I've copied this from the business section of "The Australian" printed earlier this month. Permission was granted form Tim Boreham the writer - Thanks Tim.
Regards P
In hindsight, Criterion was a tad rash last August when he declared this mettalurgical tester as immune from the commodity downturn, so long as the major miners kept producing. Back then the stock was trading at $4.50 a share and an acquirer was circling at $7. Then a $37 million asset sale fell through, followed by this week's 13% earnings downgrade. The Perth-based Ammtec looked a safe play because most of its work derives from existing mines rather than exploration work and proposed projects. Existing mines provide recurring work, as plan has to be re-jigged to cope with varying orebody conditions. While Ammtec cited deferred projects, notably a cancelled dust collection job worth $1.5m, the pared forecast mainly reflects fear of the unknown. More losses are sure to come: Ammtec chief Rod Smith reveals the group was slated to build a $3.5 - 4 million testing plant for Compass Resources's Browns Oxide base metals project. Compass yesterday called in the voluntary administrators. Happily, Ammtec assumed Compass would lose its bearings and the project was not factored into the revised forecast. After the downgrade, Ammtec expects to post full-year earnings of $8.7m and EPS of 34c, which put the stock on an earnings multiple of 6.5 times. We won't hold out for a repeat of last year's 25c-a-share dividend.
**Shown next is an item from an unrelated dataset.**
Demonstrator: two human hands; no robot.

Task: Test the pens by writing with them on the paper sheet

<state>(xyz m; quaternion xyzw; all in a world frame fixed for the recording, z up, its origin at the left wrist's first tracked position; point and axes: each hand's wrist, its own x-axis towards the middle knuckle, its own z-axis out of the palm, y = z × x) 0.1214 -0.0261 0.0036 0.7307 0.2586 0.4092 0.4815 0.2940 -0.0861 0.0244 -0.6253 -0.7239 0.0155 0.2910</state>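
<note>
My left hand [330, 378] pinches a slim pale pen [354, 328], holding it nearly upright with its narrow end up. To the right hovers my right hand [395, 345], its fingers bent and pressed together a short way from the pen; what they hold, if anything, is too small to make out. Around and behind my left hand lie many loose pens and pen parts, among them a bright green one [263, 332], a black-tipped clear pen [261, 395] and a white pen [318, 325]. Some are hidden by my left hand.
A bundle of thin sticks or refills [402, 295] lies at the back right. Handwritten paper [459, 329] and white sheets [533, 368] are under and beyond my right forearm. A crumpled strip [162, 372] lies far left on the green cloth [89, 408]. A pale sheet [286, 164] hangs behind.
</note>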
Ammtec draws 22% of revenue from the iron ore sector, predominantly BHP's operations. "From all the conversations we have had with BHP they will continue to produce at the same rate," "But they sais the same thing about Ravensthorpe (the mothballed nickel mine)." Foster Stockbroking analyst Dominic Rose says there's a risk of even lower earnings - he's plugged in $7.3m - but remains an Ammtec believer. "We remain attracted to Ammtec's leading position in mettalurgical consulting, an important niche service". Ammtec has been saved from further damage by management's inherent conservatism, which meant it was slow to ramp up capacity in the good times. We now view the stock as a speculative buy. Smith is still trying to work out who was behind "irregular trading" that prompted an ASX query. He suspects two instos that recently pledged their loyalty. Meanwhile, Smith personally has forked out for 50,000 shares at $1.60 a pop.